The Sky (Lab) is falling


In the summer of 1979, a kind of hysteria gripped my neighborhood. For a non precocious 8 year old it appeared to be the end of the world. All thoughts similar to 2012 were being conjured up, and as a part of a small motley crowd of youngsters i was particularly an impressionable kid then. For days on end this group would animatedly talking of a thing called ‘Skylab’ - a huge monster up in space that was about come crashing down to earth in a fiery ball. But the catch was this; the Skylab of all places could most probably fall in India and a sure shot destination would be my hometown (Belgaum). 

Maybe the hysteria was fueled by the fact that until the final hours nobody (including the Americans) had a clue where it would eventually fall. And in its orbital path lay some of the world's most populous areas, including all of the U.S., much of Europe, India and China.

The 77 ton monster did come crashing down, and due to miscalculation error it landed in western Australia rather than south Africa. The size of this space station - about 9 stories tall had fueled all kinds of wild stories then… a period when there was no 24 Hours live television or  internet streaming , word of mouth (call rumour in this case) was a powerful tool then, and  this group made me believe that it was indeed a time for a  prayer and bid goodbye. 
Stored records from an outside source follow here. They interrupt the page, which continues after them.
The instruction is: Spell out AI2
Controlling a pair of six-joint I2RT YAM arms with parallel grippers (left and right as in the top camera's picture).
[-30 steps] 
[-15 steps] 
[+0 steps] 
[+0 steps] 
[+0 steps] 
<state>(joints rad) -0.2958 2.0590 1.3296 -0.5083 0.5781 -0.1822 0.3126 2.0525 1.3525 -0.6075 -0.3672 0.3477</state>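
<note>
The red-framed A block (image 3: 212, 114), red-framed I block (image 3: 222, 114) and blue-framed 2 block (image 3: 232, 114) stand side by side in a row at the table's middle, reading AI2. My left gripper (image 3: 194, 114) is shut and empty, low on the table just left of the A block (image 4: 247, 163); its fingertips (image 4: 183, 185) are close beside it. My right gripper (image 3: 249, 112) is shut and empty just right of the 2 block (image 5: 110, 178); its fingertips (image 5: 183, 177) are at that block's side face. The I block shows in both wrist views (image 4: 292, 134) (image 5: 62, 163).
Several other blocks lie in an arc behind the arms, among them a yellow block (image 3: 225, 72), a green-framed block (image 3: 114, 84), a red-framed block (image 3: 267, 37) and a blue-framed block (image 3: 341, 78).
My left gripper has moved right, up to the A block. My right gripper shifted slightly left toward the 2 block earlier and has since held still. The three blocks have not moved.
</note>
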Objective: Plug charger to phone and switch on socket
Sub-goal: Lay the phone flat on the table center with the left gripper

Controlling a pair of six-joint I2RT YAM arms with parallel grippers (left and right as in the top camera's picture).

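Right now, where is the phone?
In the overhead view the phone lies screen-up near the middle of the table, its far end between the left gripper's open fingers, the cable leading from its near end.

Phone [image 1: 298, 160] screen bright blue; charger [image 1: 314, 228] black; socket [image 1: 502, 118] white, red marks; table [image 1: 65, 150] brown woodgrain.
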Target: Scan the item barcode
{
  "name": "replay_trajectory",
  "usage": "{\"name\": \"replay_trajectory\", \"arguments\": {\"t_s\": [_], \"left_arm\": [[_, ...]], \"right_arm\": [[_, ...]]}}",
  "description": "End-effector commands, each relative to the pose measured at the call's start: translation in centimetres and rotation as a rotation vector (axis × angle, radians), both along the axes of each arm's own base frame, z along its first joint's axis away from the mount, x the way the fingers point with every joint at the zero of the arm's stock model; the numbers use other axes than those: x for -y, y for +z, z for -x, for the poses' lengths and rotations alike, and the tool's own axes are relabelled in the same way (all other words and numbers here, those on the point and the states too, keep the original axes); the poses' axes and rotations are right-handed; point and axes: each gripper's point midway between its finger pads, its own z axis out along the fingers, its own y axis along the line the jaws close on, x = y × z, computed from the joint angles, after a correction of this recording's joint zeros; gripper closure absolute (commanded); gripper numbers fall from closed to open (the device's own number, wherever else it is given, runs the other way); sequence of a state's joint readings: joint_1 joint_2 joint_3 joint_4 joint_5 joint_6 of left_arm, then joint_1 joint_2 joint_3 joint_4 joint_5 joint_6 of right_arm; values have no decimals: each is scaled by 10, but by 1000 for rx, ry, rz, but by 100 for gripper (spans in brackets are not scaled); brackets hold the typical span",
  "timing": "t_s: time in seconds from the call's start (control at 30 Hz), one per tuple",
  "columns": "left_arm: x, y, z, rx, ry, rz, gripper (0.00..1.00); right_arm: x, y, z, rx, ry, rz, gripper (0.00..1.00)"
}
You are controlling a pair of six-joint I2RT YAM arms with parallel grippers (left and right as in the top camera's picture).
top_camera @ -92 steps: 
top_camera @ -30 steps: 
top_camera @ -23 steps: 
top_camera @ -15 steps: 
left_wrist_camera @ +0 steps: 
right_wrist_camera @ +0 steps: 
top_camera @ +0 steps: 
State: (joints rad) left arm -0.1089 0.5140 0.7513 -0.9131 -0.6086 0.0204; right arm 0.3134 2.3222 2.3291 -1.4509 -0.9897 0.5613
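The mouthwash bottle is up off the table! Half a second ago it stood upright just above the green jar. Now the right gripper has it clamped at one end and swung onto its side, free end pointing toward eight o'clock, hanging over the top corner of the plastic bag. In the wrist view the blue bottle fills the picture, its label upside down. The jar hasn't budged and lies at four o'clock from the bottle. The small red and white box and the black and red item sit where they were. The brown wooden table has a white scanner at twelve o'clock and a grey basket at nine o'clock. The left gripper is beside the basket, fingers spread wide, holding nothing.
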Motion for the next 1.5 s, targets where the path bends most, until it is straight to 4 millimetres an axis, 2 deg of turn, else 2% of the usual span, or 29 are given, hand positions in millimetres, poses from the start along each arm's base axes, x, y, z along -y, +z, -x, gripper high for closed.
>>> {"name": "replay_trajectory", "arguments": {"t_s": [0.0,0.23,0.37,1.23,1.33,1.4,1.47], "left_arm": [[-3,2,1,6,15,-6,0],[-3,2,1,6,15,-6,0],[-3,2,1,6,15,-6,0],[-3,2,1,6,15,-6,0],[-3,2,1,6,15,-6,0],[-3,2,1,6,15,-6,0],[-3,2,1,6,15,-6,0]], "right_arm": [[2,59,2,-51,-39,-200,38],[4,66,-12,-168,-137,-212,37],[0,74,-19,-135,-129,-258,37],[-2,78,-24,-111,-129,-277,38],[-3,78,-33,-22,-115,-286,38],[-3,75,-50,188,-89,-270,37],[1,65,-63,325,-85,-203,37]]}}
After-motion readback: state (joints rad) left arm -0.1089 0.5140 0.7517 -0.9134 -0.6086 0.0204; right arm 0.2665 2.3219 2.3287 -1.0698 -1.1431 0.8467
The chances of getting hit by a debris weighing upto 90 Kgs from a falling space satellite, it has now been estimated, is  2,50,000 time more unlikely than  humans winning a lottery

As news of a similar event appeared in newspapers today (6 tonne NASA satellite falls on earth, place unknown), I cant help but chuckle at the thought of it being such a non event. On second thoughts maybe the world is such a noisier & turbulent place now and amidst all this deluge of information, a wondrous event like this does not evoke the same kind of awe and wild imagination as it did in the summer of 1979.